▶ _Activity_
Your answer must be a single number: how many lines of the data include "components".

Data records:
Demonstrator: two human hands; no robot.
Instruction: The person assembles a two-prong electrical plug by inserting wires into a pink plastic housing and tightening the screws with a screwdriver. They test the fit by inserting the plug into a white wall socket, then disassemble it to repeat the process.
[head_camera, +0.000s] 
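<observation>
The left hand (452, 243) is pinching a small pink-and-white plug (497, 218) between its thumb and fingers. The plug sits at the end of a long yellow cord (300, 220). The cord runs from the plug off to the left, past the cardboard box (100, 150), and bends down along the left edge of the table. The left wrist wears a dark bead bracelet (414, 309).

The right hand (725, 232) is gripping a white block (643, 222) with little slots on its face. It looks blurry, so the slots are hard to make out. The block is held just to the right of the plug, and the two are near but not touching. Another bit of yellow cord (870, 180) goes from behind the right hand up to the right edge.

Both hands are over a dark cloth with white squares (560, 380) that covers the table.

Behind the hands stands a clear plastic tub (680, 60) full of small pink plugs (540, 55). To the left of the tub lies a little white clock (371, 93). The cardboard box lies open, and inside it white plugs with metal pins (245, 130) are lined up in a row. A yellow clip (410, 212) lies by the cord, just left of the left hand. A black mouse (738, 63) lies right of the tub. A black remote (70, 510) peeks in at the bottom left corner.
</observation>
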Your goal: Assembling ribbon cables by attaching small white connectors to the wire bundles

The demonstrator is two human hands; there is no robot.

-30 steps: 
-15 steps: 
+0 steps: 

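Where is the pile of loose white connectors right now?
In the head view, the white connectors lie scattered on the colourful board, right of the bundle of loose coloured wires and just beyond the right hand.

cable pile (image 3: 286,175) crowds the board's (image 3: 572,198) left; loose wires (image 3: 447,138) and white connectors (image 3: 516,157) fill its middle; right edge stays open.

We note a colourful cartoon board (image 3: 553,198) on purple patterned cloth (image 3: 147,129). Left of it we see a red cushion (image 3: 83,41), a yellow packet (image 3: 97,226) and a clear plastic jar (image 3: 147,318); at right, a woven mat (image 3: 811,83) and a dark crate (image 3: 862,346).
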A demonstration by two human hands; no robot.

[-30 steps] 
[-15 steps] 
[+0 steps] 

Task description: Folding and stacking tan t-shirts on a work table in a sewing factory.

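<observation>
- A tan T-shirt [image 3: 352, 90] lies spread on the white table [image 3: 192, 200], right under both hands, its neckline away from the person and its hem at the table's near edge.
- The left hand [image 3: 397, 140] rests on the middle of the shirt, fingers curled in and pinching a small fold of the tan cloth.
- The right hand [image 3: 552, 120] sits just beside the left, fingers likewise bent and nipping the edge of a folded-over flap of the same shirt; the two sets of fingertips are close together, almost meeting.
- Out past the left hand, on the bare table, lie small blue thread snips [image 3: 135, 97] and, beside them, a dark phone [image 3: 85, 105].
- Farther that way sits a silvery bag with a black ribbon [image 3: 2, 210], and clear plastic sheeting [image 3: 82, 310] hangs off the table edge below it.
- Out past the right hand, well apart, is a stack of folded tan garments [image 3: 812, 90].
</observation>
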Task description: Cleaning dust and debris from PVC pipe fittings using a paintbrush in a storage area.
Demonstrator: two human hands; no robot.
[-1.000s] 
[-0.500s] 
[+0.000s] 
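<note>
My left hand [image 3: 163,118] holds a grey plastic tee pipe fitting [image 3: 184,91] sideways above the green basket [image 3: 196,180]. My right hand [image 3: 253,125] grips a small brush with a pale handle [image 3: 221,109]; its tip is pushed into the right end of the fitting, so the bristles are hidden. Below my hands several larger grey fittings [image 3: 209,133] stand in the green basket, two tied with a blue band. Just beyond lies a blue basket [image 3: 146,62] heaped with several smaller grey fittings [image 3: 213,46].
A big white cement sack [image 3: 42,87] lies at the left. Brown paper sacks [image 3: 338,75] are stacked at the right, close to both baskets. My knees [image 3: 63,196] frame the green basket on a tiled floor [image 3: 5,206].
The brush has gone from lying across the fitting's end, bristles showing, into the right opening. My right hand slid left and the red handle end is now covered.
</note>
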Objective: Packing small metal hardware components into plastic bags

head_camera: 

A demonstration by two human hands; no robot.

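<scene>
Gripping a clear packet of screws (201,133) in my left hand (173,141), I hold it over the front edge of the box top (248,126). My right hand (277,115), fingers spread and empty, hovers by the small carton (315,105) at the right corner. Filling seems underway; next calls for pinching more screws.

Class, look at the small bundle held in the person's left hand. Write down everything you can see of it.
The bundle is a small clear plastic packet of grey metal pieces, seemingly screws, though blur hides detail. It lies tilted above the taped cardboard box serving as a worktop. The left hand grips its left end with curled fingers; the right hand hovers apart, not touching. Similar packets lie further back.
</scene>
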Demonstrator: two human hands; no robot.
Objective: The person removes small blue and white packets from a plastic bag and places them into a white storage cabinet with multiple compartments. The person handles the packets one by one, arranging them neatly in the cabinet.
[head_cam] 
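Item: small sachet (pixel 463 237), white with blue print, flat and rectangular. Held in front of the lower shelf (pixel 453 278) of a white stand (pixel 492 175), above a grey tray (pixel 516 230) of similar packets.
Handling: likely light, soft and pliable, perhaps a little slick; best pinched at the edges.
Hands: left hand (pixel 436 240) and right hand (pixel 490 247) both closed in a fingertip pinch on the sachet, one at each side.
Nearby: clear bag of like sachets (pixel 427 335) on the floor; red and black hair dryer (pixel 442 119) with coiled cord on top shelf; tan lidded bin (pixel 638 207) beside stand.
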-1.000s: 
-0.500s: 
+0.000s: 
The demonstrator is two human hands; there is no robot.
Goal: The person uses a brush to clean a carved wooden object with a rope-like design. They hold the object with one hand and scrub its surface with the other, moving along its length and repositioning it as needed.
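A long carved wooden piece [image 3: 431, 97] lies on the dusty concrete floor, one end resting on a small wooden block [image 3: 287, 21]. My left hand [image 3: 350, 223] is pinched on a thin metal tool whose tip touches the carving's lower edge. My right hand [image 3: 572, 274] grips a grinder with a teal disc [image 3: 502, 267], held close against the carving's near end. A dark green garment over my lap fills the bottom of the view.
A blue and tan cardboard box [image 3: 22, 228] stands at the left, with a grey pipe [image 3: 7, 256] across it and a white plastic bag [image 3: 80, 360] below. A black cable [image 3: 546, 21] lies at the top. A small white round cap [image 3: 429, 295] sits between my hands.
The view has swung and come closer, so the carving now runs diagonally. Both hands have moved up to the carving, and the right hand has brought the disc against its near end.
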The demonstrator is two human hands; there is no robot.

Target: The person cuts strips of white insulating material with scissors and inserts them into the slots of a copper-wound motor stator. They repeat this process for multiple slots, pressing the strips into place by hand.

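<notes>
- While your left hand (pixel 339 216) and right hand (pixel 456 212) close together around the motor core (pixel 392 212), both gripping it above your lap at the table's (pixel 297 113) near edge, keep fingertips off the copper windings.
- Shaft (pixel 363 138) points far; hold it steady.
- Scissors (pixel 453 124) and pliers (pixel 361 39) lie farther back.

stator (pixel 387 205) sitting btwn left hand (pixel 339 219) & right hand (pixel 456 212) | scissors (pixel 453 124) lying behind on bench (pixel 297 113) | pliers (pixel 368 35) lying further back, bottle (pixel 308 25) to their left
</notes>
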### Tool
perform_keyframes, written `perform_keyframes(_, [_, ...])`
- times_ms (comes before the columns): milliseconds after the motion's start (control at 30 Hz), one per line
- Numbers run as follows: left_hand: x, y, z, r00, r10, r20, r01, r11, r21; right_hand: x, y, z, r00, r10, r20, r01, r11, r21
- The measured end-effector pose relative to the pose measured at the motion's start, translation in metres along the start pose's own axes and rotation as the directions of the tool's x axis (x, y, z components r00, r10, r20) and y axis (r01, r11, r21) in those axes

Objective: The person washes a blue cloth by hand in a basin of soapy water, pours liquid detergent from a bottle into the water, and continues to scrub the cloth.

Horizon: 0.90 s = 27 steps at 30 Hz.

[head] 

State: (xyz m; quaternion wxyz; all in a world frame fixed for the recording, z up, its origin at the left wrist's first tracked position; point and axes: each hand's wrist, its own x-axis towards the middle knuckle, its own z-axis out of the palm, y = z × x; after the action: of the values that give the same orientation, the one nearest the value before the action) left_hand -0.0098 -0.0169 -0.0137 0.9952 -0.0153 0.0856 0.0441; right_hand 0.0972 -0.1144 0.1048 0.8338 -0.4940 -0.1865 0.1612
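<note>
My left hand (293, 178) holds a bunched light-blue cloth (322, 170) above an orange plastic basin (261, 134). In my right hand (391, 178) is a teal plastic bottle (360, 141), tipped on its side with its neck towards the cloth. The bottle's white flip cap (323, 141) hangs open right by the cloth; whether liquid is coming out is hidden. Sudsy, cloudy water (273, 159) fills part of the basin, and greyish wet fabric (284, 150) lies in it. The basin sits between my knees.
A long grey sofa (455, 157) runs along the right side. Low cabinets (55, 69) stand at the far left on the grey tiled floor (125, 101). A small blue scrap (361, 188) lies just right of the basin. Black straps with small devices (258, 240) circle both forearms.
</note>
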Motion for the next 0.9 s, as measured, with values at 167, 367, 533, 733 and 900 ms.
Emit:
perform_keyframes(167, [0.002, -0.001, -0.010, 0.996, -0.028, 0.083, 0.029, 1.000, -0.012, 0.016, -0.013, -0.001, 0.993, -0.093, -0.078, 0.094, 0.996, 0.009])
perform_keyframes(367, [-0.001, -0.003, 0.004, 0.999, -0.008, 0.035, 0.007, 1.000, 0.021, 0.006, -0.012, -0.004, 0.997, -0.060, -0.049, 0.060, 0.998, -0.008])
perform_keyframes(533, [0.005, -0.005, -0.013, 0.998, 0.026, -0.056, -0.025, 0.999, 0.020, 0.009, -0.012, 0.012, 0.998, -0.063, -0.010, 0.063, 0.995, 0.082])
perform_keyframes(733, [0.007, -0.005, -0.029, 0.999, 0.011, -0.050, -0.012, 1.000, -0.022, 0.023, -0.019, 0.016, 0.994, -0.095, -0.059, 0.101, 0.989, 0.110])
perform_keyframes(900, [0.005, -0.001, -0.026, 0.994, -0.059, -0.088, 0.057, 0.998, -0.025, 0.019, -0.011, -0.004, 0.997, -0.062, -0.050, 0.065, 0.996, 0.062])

▶ _Output for this exercise_
2